The main advantage of trading using opposite Home Depot and Carvana Co positions is that it hedges away some unsystematic risk. Because of two separate transactions, even if Home Depot position performs unexpectedly, Carvana Co can make up some of the losses. Pair trading also minimizes risk from directional movements in the market. For example, if an entire industry or sector drops because of unexpected headlines, the short position in Carvana Co will offset losses from the drop in Carvana Co's long position.
Home Depot vs. Industrias Bachoco SA
The idea behind Home Depot and Carvana Co Cl pairs trading is to make the combined position market-neutral, meaning the overall market's direction will not affect its win or loss (or potential downside or upside). This can be achieved by designing a pairs trade with two highly correlated stocks or equities that operate in a similar space or sector, making it possible to obtain profits through simple and relatively low-risk investment.

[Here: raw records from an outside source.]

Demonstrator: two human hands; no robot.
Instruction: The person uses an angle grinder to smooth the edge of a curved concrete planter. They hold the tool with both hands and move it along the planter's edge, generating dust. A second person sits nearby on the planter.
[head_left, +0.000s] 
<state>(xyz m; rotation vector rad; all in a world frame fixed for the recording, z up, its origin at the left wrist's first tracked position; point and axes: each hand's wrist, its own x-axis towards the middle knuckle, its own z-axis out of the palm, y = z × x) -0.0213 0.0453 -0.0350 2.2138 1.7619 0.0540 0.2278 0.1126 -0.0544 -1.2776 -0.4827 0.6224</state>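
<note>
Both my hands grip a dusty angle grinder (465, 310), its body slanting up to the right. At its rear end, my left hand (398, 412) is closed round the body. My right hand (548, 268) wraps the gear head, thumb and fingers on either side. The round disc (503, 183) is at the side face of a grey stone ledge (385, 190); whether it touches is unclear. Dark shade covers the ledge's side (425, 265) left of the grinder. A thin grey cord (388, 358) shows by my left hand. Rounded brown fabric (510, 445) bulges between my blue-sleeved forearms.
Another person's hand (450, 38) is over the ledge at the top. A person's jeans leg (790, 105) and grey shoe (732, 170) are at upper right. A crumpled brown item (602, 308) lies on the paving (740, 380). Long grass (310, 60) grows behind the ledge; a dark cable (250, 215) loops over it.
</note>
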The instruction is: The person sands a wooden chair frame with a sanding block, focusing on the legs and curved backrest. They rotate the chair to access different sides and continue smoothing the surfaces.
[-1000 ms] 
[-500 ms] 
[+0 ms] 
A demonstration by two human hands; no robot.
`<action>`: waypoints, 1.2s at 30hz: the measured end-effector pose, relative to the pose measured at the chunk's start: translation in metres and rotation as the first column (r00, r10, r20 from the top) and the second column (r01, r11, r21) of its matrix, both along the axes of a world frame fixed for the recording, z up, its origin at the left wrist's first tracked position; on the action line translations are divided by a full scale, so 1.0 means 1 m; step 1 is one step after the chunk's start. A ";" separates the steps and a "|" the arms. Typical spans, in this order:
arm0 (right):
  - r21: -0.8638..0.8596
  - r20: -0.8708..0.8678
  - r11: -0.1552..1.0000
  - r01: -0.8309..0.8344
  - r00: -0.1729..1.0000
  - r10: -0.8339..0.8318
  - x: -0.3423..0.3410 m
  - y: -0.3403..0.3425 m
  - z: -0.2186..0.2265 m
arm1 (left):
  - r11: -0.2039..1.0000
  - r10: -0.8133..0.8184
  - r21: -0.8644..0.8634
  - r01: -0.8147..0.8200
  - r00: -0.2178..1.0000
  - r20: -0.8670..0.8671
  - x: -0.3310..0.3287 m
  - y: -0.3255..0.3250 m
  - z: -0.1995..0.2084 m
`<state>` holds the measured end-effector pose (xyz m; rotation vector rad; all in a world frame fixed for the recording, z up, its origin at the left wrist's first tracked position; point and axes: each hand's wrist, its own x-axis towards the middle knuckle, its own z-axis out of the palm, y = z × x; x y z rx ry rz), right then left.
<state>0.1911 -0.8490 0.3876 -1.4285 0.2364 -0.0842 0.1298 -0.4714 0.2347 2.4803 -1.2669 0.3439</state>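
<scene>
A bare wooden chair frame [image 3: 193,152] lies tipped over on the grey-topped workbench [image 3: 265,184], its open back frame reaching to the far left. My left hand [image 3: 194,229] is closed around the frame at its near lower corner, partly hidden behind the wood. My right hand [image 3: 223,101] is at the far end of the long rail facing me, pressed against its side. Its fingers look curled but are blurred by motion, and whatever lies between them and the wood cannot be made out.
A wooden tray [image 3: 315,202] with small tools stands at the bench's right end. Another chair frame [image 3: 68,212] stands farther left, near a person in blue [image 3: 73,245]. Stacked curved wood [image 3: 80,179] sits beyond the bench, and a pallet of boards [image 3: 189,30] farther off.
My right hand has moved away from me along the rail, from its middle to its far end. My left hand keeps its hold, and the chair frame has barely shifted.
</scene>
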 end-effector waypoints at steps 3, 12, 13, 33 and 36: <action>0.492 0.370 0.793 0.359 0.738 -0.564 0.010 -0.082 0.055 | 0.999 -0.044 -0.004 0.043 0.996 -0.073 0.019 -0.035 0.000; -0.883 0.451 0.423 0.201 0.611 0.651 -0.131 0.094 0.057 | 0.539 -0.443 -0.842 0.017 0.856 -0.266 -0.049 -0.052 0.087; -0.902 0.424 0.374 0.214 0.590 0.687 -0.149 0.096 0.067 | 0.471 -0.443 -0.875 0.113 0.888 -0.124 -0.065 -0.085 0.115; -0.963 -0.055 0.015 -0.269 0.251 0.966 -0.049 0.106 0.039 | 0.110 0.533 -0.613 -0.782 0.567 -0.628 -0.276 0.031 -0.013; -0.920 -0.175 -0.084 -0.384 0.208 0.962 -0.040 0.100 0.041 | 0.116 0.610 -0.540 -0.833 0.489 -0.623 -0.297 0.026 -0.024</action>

Carvana Co vs. BUSHVELD MINERALS LTD
Check out your portfolio center. Note that this page's information should be used as a complementary analysis to find the right mix of equity instruments to add to your existing portfolios or create a brand new portfolio. You can also try My Watchlist Analysis module to analyze my current watchlist and to refresh optimization strategy. Macroaxis watchlist is based on self-learning algorithm to remember stocks you like.